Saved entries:

○ ○ ○ ○ ○

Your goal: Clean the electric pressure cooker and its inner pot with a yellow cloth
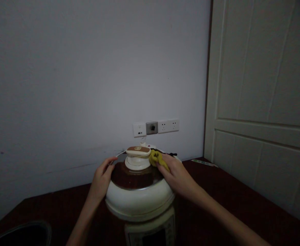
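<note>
A cream electric pressure cooker [139,201] with a brown lid top and a cream handle [138,155] stands on a dark red table [232,198]. My left hand [102,177] rests against the lid's left rim, fingers curled onto it. My right hand [177,176] lies on the right of the lid and presses a crumpled yellow cloth [157,158] against the lid beside the handle.
A row of wall sockets [155,127] sits on the white wall behind the cooker. A pale panelled door [262,102] stands at the right. A dark round container's rim [22,232] shows at the bottom left. A thin strip [203,162] lies by the door.
</note>
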The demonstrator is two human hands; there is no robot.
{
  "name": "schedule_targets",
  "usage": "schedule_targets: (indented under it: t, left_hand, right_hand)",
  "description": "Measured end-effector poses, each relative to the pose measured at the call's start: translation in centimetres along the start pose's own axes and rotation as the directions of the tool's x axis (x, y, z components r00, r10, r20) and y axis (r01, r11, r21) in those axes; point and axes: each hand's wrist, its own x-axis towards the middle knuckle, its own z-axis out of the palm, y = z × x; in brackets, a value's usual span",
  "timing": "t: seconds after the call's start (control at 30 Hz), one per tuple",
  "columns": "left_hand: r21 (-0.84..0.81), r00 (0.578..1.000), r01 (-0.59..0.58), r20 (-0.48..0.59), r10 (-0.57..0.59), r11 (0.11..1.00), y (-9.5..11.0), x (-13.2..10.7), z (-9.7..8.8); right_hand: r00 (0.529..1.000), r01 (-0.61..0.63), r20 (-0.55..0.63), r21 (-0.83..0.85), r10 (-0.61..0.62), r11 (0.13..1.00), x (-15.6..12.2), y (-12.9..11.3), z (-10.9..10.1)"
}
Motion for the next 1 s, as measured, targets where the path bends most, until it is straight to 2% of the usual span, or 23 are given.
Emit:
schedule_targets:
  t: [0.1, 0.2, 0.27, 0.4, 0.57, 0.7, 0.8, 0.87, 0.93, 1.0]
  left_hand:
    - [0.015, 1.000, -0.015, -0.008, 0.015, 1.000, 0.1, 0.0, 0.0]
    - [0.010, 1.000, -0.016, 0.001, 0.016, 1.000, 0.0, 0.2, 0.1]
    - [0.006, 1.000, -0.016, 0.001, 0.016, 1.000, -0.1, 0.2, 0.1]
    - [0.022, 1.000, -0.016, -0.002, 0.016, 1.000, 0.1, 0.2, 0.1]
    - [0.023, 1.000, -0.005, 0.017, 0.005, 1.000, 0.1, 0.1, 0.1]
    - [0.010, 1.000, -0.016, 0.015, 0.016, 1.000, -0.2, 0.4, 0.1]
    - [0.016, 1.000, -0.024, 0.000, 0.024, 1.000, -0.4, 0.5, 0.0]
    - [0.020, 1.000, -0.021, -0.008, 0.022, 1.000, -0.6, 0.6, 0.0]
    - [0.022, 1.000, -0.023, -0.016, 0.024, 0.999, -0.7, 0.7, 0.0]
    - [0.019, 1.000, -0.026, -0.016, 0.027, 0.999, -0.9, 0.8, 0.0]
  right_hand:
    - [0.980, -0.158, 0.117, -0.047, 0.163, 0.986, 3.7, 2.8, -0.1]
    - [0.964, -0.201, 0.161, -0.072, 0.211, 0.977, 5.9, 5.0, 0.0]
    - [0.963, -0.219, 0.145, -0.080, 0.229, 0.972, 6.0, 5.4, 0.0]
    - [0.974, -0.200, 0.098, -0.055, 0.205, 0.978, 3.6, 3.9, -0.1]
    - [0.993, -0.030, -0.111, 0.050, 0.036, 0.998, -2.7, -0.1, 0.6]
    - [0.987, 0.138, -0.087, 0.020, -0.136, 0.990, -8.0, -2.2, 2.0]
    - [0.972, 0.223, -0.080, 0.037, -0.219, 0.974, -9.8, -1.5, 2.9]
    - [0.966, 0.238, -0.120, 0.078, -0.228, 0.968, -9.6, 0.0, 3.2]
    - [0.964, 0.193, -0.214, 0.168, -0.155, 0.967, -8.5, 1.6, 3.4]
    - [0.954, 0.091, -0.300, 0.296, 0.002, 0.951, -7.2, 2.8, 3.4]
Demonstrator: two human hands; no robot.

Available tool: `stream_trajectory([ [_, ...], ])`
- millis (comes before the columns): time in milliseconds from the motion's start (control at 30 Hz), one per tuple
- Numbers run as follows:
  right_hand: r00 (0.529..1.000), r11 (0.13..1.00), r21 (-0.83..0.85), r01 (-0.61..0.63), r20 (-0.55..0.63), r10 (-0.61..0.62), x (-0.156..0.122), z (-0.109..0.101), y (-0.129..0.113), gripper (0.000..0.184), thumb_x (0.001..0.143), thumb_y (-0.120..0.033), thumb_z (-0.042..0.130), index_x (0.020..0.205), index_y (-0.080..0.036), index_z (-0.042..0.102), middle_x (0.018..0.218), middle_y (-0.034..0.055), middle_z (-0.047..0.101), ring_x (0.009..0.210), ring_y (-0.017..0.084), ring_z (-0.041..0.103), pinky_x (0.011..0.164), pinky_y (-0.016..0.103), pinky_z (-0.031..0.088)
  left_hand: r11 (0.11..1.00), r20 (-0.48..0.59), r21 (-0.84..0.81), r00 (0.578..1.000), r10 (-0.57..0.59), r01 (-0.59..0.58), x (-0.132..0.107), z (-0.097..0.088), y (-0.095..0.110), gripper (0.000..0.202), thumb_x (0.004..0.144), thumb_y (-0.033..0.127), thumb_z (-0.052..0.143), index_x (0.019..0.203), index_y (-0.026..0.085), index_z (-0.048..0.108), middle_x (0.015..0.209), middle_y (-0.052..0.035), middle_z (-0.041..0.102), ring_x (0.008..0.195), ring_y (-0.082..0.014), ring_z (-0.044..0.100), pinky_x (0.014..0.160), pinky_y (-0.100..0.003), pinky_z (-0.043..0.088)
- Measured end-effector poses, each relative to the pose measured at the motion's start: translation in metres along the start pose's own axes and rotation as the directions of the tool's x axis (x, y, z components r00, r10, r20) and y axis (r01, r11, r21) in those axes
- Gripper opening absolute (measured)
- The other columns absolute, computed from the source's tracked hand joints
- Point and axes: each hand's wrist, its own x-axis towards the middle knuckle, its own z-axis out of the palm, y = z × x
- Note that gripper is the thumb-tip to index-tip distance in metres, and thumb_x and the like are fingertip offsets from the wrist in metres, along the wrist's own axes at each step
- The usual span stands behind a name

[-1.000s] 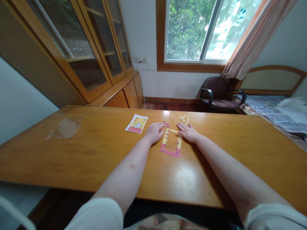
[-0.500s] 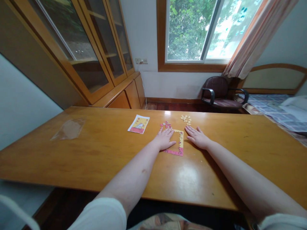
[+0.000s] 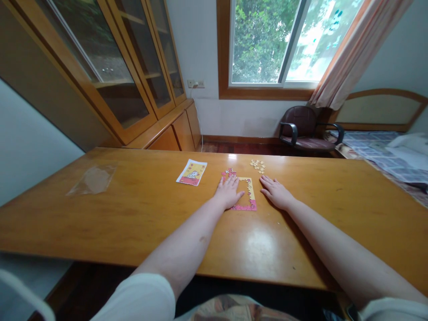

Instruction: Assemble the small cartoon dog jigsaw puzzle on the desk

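Note:
A rectangular jigsaw border frame [image 3: 250,194], yellow with a pink bottom strip, lies on the wooden table [image 3: 133,209]. My left hand [image 3: 229,192] rests flat on its left side, fingers stretched out and covering that edge. My right hand [image 3: 276,191] lies flat on the table just right of the frame, fingers spread, holding nothing. A few pink loose pieces [image 3: 228,172] sit just beyond my left fingertips. A small heap of yellow loose pieces [image 3: 257,165] lies farther back. A printed picture card [image 3: 191,172] lies to the left of the frame.
A clear plastic bag [image 3: 92,179] lies at the table's far left. Wooden glass-door cabinets [image 3: 133,76] stand at the back left. A dark armchair [image 3: 302,129] sits under the window, and a bed [image 3: 388,151] is at the right.
My left hand slid from beside the frame onto its left side. My right hand shifted from the frame's top right corner to the table beside it. The frame now lies slightly turned.

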Motion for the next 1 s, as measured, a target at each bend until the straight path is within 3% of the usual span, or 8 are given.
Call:
stream_trajectory([
  [233,0.997,0.999,-0.001,0.045,-0.055,-0.045,-0.005,-0.006,-0.010,0.050,0.095,-0.034,0.034,0.142,-0.017,0.043,0.148,0.0133,0.038,0.137,0.026,0.036,0.113,0.050,0.028,0.998,0.011,-0.056,1.000,-0.007,0.007,-0.002,-0.006,0.004,0.070,0.092,0.057,0.026,0.150,0.018,0.023,0.158,-0.0098,0.014,0.146,-0.0258,0.013,0.117,-0.054,0.002],
  [333,0.993,0.996,-0.046,0.071,-0.092,-0.075,-0.007,-0.010,-0.013,0.050,0.094,-0.030,0.034,0.142,-0.018,0.041,0.149,0.0138,0.038,0.136,0.026,0.039,0.114,0.052,0.025,0.990,-0.049,-0.138,0.999,-0.016,0.009,-0.005,-0.014,-0.002,0.066,0.095,0.053,0.024,0.151,0.018,0.019,0.159,-0.0098,0.013,0.146,-0.0255,0.015,0.117,-0.051,0.008],
  [467,0.993,0.993,-0.103,0.050,-0.106,-0.061,-0.007,-0.014,-0.020,0.053,0.093,-0.031,0.038,0.143,-0.015,0.040,0.150,0.0156,0.035,0.138,0.027,0.035,0.115,0.053,0.018,0.975,-0.257,-0.201,0.954,-0.152,0.101,-0.009,-0.025,-0.020,0.055,0.095,0.043,0.034,0.143,0.017,0.035,0.143,-0.0118,0.046,0.130,-0.0238,0.043,0.109,-0.038,0.032],
  [533,0.995,0.995,-0.098,0.036,-0.092,-0.045,-0.005,-0.015,-0.032,0.054,0.092,-0.034,0.041,0.143,-0.015,0.039,0.150,0.0148,0.034,0.139,0.027,0.032,0.116,0.052,0.015,0.956,-0.290,-0.172,0.915,-0.281,0.239,-0.010,-0.028,-0.029,0.044,0.093,0.036,0.040,0.132,0.017,0.049,0.125,-0.0125,0.059,0.116,-0.0256,0.054,0.100,-0.037,0.040],
  [600,0.997,0.998,-0.047,-0.030,-0.067,0.027,-0.001,-0.014,-0.049,0.059,0.092,-0.040,0.041,0.146,-0.016,0.035,0.150,0.0140,0.036,0.140,0.029,0.029,0.115,0.053,0.017,0.944,-0.284,-0.125,0.901,-0.328,0.304,-0.011,-0.029,-0.035,0.038,0.092,0.035,0.043,0.124,0.018,0.055,0.116,-0.0125,0.062,0.109,-0.0265,0.056,0.094,-0.038,0.042],
  [700,1.000,0.999,0.042,-0.016,0.005,0.016,0.007,-0.009,-0.075,0.075,0.090,-0.053,0.043,0.150,-0.013,0.025,0.152,0.0153,0.030,0.140,0.028,0.028,0.114,0.048,0.023,0.946,-0.268,-0.053,0.909,-0.321,0.318,-0.011,-0.026,-0.035,0.033,0.092,0.033,0.042,0.118,0.020,0.058,0.113,-0.0119,0.061,0.107,-0.0270,0.055,0.091,-0.039,0.043],
  [767,1.000,0.999,0.051,-0.005,0.008,0.004,0.011,-0.005,-0.087,0.078,0.089,-0.059,0.041,0.150,-0.014,0.024,0.154,0.0148,0.026,0.142,0.028,0.024,0.115,0.049,0.020,0.949,-0.272,0.001,0.914,-0.302,0.314,-0.010,-0.023,-0.029,0.031,0.091,0.028,0.042,0.115,0.018,0.059,0.112,-0.0126,0.060,0.107,-0.0279,0.054,0.093,-0.041,0.041],
  [1000,1.000,0.996,0.092,-0.007,0.004,0.006,0.016,0.002,-0.084,0.069,0.092,-0.056,0.035,0.147,-0.015,0.032,0.151,0.0141,0.032,0.142,0.029,0.025,0.115,0.053,0.018,0.967,-0.264,0.026,0.935,-0.238,0.253,-0.013,-0.016,-0.012,0.044,0.089,0.025,0.045,0.132,0.016,0.049,0.124,-0.0149,0.057,0.113,-0.0290,0.052,0.101,-0.043,0.036],
])
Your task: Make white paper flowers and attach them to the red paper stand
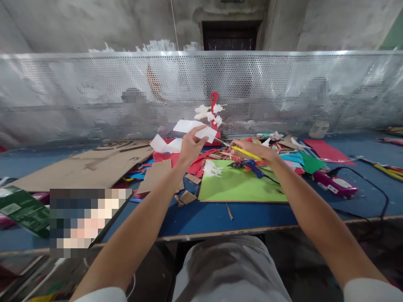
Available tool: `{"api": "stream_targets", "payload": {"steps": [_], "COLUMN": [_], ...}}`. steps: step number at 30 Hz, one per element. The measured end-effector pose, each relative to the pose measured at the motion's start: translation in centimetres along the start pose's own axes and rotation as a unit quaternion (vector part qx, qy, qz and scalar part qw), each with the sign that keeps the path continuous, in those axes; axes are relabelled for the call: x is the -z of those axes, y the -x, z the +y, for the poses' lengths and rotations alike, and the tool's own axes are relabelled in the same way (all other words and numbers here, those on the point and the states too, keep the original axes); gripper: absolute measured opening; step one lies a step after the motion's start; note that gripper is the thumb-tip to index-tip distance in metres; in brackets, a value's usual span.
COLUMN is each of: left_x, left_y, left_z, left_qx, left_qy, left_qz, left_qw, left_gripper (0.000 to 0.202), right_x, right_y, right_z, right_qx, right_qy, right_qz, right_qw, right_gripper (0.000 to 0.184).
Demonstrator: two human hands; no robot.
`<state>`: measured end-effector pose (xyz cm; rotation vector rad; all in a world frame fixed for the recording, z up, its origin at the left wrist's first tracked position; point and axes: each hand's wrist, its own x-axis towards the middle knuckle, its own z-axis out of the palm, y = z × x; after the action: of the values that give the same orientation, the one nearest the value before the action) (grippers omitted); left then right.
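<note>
My left hand [192, 147] pinches a white paper sheet [189, 126] above the middle of the table. My right hand [250, 147] is closed on yellow-handled scissors [247, 153], whose metal blades reach to the paper's right edge. Whether the blades are apart cannot be made out. Just behind the paper stands a red upright piece [214, 98] with white paper flowers [210, 116] on it. Below my hands lies a bright green sheet [239, 188]. A fringed white paper piece [212, 168] and a blue glue gun [256, 170] rest on that sheet.
Cardboard [91, 165] covers the left of the blue table [195, 218]. Coloured paper and cardboard scraps [157, 176] surround the green sheet. To the right are a purple device [336, 184] with a black cable and another yellow-handled tool [388, 171]. A perforated metal screen [267, 92] borders the back.
</note>
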<state>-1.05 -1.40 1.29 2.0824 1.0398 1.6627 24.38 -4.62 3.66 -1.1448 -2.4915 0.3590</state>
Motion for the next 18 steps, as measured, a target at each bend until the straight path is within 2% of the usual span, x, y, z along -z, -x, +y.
{"api": "stream_targets", "payload": {"steps": [6, 14, 18], "left_x": [-0.03, -0.2, -0.21], "left_y": [-0.04, -0.21, -0.22], "left_z": [0.1, -0.61, -0.69], "left_qx": [-0.009, -0.02, -0.024], "left_qy": [0.008, 0.004, 0.004], "left_qz": [0.003, -0.002, -0.004], "left_qw": [1.0, 1.0, 1.0], "left_gripper": [0.043, 0.046, 0.045], "right_x": [-0.29, -0.3, -0.69], "right_y": [-0.7, -0.44, -0.72], "right_z": [0.95, 0.41, 1.04], "right_qx": [0.007, -0.002, -0.008], "right_qy": [-0.012, -0.008, -0.002], "right_qz": [0.012, 0.011, 0.027], "right_qw": [1.0, 1.0, 1.0], "right_gripper": [0.035, 0.037, 0.039]}}
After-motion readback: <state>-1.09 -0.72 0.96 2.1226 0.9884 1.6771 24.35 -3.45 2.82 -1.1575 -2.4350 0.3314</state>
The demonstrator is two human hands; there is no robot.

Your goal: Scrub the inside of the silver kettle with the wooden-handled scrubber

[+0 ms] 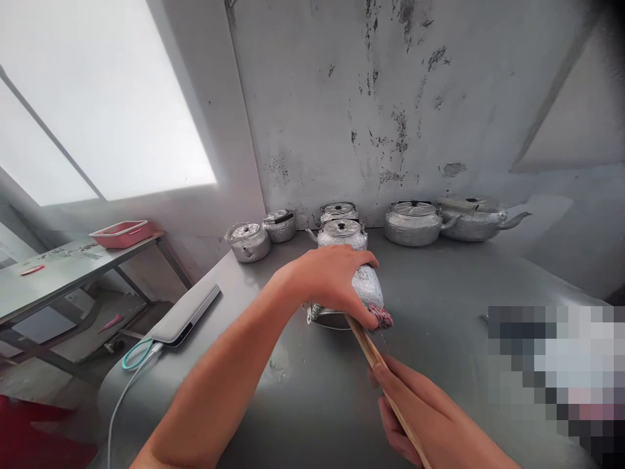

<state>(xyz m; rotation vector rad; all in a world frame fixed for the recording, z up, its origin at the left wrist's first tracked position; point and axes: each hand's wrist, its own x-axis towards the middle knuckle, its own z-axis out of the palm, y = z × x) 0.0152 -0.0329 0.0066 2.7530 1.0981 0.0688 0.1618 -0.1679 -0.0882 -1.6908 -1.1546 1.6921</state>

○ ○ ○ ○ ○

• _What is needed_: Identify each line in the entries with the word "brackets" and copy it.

• _Exercise answer_:
  "description": "Measured end-effector poses, each relative to the pose measured at the call's start: translation in centimetres along the start pose's own axes and rotation as the directions of the tool's x axis (x, y, z components r00, r10, r20) and y axis (r01, r11, r21) in those axes; point and axes: each hand's wrist, its own x-axis towards the middle knuckle, its own z-axis out of the palm, y = z × x; in brackets, a value's usual span",
Available tool: `{"api": "stream_targets", "payload": {"steps": [_], "COLUMN": [_], ...}}`. steps: step number at 30 Hz, one per element. The measured end-effector pose, each relative to the pose measured at the motion's start: translation in centimetres along the start pose's own axes and rotation as a unit quaternion (vector part qx, qy, qz and scalar part qw), each with the sign that keeps the path continuous, in those axes; axes are relabelled for the call: x is the -z of those axes, y the -x, z the +y, for the poses' lengths and rotations alike, and the tool's own axes are relabelled in the same way (all other words and numbers here, those on the point and the states too, keep the original axes); gripper: absolute measured opening; step one lies a step after the motion's start; note that gripper is the thumb-tip to index-tip distance in metres; in brackets, a value's usual span.

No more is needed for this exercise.